Exercise details:
Only lines holding the word "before" are wanted from the records; copy all of them.

Entries supplied:
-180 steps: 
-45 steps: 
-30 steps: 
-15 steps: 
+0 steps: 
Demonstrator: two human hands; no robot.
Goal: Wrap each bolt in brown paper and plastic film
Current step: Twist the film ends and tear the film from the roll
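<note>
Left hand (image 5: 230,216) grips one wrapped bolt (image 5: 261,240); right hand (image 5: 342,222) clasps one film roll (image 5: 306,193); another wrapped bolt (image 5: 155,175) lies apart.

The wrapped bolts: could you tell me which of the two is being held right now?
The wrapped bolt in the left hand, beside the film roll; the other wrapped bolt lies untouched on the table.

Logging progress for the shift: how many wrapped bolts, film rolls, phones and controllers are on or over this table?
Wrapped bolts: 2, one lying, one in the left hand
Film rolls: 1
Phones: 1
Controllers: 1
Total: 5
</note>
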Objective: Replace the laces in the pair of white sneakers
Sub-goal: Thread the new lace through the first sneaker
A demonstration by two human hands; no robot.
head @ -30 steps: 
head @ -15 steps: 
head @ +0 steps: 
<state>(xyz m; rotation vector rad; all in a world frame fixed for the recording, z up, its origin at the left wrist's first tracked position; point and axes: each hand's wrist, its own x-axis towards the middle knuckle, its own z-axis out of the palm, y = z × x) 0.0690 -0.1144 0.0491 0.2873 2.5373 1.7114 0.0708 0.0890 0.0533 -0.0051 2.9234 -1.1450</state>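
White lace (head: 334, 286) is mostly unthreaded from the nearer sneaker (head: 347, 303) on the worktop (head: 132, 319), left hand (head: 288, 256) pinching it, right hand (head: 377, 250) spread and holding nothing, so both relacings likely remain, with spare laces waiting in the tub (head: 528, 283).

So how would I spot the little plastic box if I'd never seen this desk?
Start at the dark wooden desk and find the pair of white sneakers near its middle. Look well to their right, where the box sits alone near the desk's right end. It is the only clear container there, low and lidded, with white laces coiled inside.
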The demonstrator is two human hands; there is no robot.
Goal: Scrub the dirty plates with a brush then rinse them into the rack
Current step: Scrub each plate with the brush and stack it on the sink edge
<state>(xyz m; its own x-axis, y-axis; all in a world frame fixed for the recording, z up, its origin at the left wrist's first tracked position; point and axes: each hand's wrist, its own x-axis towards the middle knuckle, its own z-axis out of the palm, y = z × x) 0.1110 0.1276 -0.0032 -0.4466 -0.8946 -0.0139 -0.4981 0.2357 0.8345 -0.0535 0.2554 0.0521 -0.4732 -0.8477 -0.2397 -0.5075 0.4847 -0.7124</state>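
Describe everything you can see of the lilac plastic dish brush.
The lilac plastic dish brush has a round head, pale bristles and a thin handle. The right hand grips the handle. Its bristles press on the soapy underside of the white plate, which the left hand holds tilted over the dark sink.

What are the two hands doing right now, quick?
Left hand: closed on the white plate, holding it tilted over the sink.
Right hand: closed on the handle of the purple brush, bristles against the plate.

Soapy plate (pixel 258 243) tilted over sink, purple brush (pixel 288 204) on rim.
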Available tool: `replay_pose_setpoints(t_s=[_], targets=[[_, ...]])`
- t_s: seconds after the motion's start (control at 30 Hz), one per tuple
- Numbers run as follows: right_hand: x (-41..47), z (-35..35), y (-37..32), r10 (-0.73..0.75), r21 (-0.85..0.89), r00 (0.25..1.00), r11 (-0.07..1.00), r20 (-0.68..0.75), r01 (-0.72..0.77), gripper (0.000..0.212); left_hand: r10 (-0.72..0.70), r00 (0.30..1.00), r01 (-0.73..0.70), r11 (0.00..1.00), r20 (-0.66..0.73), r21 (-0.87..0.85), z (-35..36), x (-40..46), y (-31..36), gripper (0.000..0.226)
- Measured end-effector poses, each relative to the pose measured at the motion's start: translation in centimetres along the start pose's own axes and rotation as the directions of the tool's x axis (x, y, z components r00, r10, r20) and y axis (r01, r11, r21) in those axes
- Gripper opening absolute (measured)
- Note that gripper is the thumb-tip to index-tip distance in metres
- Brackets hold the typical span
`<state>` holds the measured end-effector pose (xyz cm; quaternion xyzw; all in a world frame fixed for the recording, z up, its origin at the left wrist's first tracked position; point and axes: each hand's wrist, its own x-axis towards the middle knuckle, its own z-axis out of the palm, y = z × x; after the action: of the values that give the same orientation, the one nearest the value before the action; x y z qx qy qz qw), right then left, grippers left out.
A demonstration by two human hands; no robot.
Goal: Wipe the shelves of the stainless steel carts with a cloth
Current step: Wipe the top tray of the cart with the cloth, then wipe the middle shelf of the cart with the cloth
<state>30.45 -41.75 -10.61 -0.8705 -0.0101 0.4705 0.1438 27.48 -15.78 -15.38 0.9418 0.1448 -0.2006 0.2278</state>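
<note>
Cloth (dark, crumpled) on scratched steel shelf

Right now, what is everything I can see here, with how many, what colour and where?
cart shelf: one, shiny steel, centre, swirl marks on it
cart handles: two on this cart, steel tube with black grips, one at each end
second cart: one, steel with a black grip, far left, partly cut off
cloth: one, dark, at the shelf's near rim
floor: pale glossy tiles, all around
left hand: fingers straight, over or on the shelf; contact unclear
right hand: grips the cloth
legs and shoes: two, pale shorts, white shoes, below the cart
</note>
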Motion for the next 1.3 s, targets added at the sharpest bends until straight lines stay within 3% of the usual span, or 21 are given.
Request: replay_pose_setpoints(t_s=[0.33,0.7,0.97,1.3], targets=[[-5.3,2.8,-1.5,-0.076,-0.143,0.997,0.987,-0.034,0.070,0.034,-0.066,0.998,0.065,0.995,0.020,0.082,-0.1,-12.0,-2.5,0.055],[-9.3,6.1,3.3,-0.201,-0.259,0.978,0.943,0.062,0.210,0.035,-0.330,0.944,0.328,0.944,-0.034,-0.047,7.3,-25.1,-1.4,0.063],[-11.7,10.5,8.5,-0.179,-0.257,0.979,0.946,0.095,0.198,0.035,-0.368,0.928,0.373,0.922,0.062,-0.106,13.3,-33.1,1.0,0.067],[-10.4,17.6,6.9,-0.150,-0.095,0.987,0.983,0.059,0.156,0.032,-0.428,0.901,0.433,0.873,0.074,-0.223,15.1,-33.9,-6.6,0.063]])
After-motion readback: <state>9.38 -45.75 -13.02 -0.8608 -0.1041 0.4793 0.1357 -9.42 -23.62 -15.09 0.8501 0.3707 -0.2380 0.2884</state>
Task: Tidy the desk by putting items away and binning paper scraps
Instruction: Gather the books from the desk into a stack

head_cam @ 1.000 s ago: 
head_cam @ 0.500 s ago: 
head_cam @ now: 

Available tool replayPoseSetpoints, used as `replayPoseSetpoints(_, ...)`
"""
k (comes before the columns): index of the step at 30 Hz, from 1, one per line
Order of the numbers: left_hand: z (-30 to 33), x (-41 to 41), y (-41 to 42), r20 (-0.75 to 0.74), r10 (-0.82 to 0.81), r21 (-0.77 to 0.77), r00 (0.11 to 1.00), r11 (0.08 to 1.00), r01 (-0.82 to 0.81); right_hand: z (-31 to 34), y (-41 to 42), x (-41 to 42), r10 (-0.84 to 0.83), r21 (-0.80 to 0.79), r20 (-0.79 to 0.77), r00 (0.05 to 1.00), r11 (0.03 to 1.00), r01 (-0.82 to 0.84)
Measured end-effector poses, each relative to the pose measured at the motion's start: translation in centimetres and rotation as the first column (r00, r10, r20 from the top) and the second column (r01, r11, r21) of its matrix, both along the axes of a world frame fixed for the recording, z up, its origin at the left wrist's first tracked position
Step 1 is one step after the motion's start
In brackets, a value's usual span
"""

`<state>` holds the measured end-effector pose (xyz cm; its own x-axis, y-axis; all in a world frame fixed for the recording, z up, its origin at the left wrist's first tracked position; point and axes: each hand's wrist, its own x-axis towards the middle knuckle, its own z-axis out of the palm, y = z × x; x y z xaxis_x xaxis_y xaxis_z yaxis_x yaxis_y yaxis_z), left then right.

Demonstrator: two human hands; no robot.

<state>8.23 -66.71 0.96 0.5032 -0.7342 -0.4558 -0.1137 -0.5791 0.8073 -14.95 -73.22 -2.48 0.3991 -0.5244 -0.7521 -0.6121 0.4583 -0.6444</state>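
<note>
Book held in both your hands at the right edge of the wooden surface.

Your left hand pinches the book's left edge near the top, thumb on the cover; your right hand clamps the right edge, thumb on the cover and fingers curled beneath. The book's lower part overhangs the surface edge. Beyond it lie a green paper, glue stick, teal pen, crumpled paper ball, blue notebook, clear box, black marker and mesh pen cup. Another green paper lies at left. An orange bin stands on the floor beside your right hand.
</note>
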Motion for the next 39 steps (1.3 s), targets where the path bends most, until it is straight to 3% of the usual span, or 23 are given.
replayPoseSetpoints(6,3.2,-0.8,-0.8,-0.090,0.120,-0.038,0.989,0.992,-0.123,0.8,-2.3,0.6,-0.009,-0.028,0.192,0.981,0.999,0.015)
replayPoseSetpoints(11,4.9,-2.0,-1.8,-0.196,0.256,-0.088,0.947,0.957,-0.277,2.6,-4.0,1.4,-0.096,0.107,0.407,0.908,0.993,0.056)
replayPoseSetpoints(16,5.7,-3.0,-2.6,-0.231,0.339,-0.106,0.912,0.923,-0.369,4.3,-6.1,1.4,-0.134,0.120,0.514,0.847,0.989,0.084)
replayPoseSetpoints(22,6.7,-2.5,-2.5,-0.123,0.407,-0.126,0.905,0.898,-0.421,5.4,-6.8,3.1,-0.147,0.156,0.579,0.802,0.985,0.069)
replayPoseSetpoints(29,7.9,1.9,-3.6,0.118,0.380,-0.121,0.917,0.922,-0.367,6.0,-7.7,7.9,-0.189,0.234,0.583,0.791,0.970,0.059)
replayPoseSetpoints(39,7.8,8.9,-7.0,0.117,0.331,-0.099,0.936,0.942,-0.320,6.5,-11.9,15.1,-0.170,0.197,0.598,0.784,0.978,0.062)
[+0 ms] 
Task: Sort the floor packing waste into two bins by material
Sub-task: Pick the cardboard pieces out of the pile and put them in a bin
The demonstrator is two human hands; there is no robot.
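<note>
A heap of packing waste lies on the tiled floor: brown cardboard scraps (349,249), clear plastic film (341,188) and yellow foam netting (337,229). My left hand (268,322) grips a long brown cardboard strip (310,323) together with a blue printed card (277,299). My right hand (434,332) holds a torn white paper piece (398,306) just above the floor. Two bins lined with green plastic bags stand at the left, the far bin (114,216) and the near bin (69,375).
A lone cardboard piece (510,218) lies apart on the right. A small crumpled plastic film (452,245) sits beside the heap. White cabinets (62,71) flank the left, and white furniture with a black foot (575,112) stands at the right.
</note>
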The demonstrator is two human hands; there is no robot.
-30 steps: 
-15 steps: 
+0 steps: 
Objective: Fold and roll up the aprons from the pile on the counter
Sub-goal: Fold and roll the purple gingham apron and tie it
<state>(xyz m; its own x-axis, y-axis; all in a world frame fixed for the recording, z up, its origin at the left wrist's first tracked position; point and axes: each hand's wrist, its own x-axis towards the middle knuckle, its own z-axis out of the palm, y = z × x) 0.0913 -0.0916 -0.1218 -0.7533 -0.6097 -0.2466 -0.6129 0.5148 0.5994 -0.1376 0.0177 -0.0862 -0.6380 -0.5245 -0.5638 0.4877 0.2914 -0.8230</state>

Answer for this exercise:
`<state>` holds the measured end-effector pose (xyz cm; quaternion xyzw; all in a world frame fixed for the recording, z up, its origin at the left wrist's first tracked position; point and axes: each hand's wrist, its own x-axis towards the middle knuckle, its own z-axis out of the palm, y = z × x; after the action: of the values that give the same orientation, the one nearest the value before the action; x y z qx qy qz qw), right then left, grippers left out.
k (comes before the columns): index of the step at 30 Hz, from 1, one per line

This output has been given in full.